Gorog v. Kiss (1977, Canada)Resulting trust enforceable without reliance on illegalityEndorsed by House majority

Court's Reasoning and Analysis

The Law Lords divided sharply.

Majority (Judge Jauncey, Judge Lowry, Judge Browne-Wilkinson)

  • A resulting trust arose when both parties contributed to the purchase price; that equitable interest vested immediately.
  • The Respondent could establish her interest without pleading the unlawful purpose; she relied solely on financial contribution and common intention.
  • Where a claimant need not invoke the illegality, equity will enforce the proprietary right—mirroring the common-law position illustrated by Bowmakers.
  • Lord Eldon’s 19th-century rule (that equity never aids a party to an illegal purpose) has been overtaken by the modern, unified approach to legal and equitable property rights.
  • Permitting the Appellant to rely on the fraud would unjustly confer full ownership on an equally culpable party.
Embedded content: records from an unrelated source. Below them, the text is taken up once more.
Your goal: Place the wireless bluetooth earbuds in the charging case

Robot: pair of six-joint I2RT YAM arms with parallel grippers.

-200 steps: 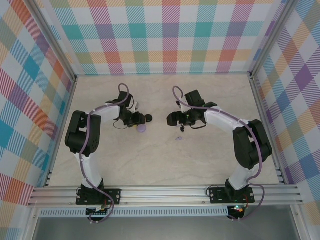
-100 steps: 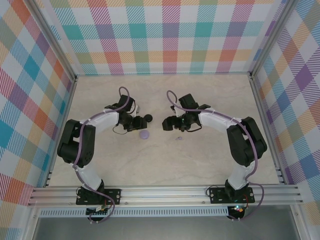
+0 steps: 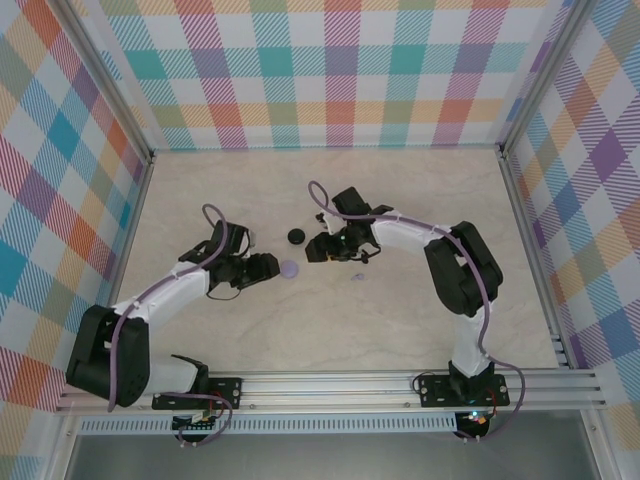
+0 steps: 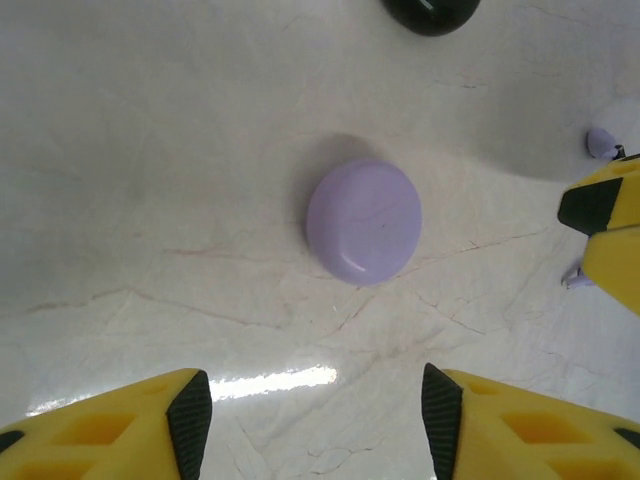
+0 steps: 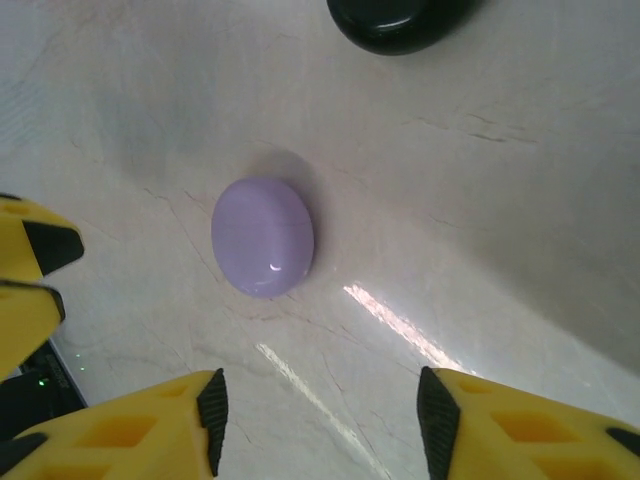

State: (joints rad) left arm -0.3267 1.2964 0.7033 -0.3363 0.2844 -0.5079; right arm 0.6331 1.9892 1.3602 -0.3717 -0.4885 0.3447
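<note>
Since a second back: left arm (image 3: 165,295) has swung toward the near-left corner and its jaws have backed off the lavender puck (image 3: 289,269), which now lies bare on the counter (image 3: 420,190). Right arm (image 3: 410,232) has reached further left, toward the pucks.

Left jaws: about half open, nothing between them, lavender puck just ahead but apart. Right jaws: likewise part open and empty, aimed at the same puck from the opposite side. Black puck (image 3: 296,236) sits near, beyond the lavender one, untouched.

Earbuds: one tiny lavender bud (image 3: 358,277) lies loose on the counter, right of the lavender puck. Left wrist view gives two small lavender bits (image 4: 600,142) close beside the right fingers (image 4: 620,185); probably buds, too small to be sure. No bud is held or seated.

Risks, as judged:
- Puck looks shut, no lid gap seen, so nothing goes in until it is opened.
- Smooth domed shell could skid out of a pinch.
- Both jaws converge on one puck, so fingers may clash.
- Loose buds by the right fingers could be flicked away by a sweep.
</note>
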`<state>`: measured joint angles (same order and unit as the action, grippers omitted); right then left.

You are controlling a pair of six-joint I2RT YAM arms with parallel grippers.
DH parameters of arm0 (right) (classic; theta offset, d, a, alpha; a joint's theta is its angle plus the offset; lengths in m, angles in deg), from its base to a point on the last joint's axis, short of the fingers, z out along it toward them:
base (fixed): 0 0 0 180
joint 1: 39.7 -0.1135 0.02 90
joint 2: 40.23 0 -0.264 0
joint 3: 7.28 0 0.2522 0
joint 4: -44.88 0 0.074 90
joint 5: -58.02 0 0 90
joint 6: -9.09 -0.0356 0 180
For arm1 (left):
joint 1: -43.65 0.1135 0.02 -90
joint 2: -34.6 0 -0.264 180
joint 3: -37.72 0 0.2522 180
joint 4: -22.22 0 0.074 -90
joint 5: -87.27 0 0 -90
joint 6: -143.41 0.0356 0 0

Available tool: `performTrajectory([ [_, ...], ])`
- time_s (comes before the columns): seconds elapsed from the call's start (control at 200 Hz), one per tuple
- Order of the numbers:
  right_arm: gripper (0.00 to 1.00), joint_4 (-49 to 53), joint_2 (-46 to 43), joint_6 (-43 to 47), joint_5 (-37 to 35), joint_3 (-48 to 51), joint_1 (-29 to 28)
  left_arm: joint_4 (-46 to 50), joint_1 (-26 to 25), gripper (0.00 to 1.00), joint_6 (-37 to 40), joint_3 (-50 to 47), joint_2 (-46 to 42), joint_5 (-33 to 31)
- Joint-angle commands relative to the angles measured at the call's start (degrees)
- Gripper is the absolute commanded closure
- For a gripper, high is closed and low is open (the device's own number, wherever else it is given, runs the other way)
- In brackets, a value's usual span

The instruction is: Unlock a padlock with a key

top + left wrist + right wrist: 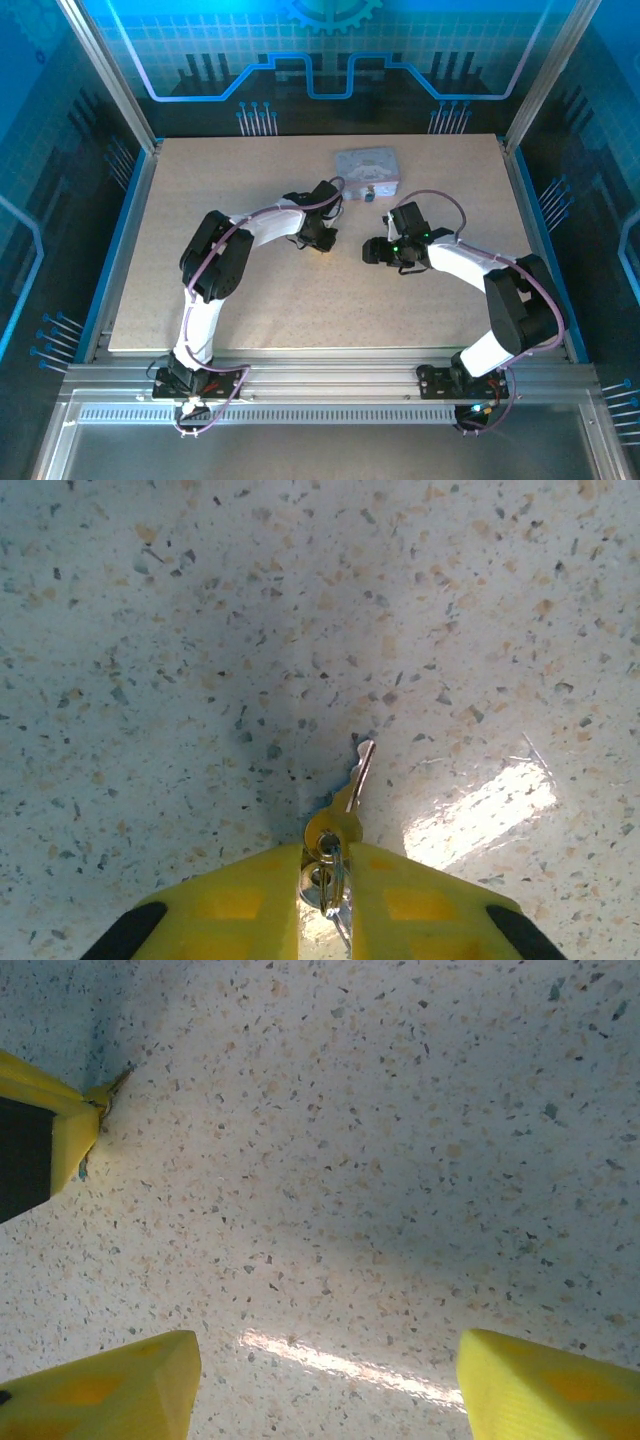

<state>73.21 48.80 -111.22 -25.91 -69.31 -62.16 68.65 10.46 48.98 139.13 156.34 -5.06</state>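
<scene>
Left tool (325,865) — key (357,772) head half-hidden

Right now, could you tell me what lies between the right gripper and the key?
Bare speckled table; the right wrist view shows it between the right gripper and the key.

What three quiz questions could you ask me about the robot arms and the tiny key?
1. Fill the gap: the key is pinched in the left gripper, between two ____ fingers.
2. True or false: the right gripper is holding something too.
3. Where is the pale tin?
A) on the table, beyond both grippers
B) in the right gripper
C) under the left arm's elbow

Key:
1. yellow
2. false: its fingers stand wide apart with only table between them
3. A
</scene>
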Motion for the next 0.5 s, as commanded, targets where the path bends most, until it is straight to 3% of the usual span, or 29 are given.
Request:
performTrajectory([
  [0.0, 0.33, 1.2, -1.9, -1.8, 0.7, 0.7, 0.0, -4.2, -0.9, 0.88, 1.3, -3.3, 0.0, 2.1],
  [0.28, 0.34, 0.0, -3.6, -6.8, 6.9, 2.1, 4.4, -12.3, -1.3, 0.99, 1.7, -10.1, -2.7, 4.3],
  [0.495, 0.34, -2.9, -1.8, -10.8, 12.9, 1.4, 6.0, -18.0, -1.4, 1.00, 1.5, -14.3, -5.1, 6.0],
])
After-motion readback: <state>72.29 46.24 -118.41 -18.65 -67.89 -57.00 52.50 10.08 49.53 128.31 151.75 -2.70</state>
Dissent (Judge Keith, Judge Goff)

  • Maintained that a two-century line of authority bars equitable relief where the claimant’s title is tainted by fraud, regardless of evidential reliance.
  • Warned that discretionary or flexible approaches (“public conscience” or Bowmakers rationale) undermine certainty and invite courts to condone illegality.
  • Considered any reform of the strict rule a matter for legislation, not judicial innovation.

Holding and Implications

APPEAL DISMISSED. The House of Lords, by a 3–2 majority, affirmed the Court of Appeal’s order. The Respondent was declared a beneficiary of the property in equal shares with the Appellant, and both parties’ costs were ordered to be taxed under the Legal Aid Act 1988.

Implications: The decision confirms that a claimant who can establish a proprietary interest without relying on an underlying illegal purpose is entitled to equitable relief. It narrows the reach of older authorities that imposed an absolute bar and aligns equitable principles with the common-law rule that “property lies where it falls.” While not abolishing the clean-hands doctrine, the ruling limits its application to cases where the claimant must affirmatively invoke the illegality.